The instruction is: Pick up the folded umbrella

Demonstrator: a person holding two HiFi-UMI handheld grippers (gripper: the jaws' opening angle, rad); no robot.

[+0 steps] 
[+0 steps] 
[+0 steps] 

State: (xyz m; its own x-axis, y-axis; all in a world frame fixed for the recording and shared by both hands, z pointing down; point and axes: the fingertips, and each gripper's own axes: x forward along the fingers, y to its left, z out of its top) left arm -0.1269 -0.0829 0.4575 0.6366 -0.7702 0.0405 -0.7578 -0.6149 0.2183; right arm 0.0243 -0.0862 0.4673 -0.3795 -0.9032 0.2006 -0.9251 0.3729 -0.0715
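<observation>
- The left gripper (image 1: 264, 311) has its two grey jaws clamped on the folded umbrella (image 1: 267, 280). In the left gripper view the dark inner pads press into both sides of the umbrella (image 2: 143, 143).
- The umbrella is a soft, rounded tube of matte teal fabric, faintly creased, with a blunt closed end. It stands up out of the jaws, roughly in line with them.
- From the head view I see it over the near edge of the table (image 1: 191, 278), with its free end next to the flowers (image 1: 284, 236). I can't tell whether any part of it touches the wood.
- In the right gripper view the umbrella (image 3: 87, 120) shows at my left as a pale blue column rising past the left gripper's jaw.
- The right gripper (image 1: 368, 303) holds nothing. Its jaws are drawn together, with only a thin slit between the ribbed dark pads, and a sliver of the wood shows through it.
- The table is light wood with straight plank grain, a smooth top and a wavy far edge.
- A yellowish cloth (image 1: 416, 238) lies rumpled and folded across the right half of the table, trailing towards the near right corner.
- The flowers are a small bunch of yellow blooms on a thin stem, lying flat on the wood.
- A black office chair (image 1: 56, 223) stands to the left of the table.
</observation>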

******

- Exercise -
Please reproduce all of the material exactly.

- Exercise solution -
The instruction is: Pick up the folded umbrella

Demonstrator: a person holding two HiFi-UMI handheld grippers (gripper: the jaws' opening angle, rad); no robot.

[+0 steps] 
[+0 steps] 
[+0 steps] 

State: (xyz m; its own x-axis, y-axis; all in a world frame fixed for the recording and shared by both hands, z pointing down; point and axes: the fingertips, and each gripper's own axes: x forward along the fingers, y to its left, z out of its top) left arm -0.1269 -0.0829 0.4575 0.6366 -0.7702 0.0405 -0.7578 -0.6149 0.2183; right arm 0.0243 -0.0862 0.4673 -0.3795 -0.9032 0.2006 -0.9251 0.3729 -0.0715
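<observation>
- The left gripper (image 1: 264, 311) has its two grey jaws clamped on the folded umbrella (image 1: 267, 280). In the left gripper view the dark inner pads press into both sides of the umbrella (image 2: 143, 143).
- The umbrella is a soft, rounded tube of matte teal fabric, faintly creased, with a blunt closed end. It stands up out of the jaws, roughly in line with them.
- From the head view I see it over the near edge of the table (image 1: 191, 278), with its free end next to the flowers (image 1: 284, 236). I can't tell whether any part of it touches the wood.
- In the right gripper view the umbrella (image 3: 87, 120) shows at my left as a pale blue column rising past the left gripper's jaw.
- The right gripper (image 1: 368, 303) holds nothing. Its jaws are drawn together, with only a thin slit between the ribbed dark pads, and a sliver of the wood shows through it.
- The table is light wood with straight plank grain, a smooth top and a wavy far edge.
- A yellowish cloth (image 1: 416, 238) lies rumpled and folded across the right half of the table, trailing towards the near right corner.
- The flowers are a small bunch of yellow blooms on a thin stem, lying flat on the wood.
- A black office chair (image 1: 56, 223) stands to the left of the table.
</observation>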

Work on the exercise is complete.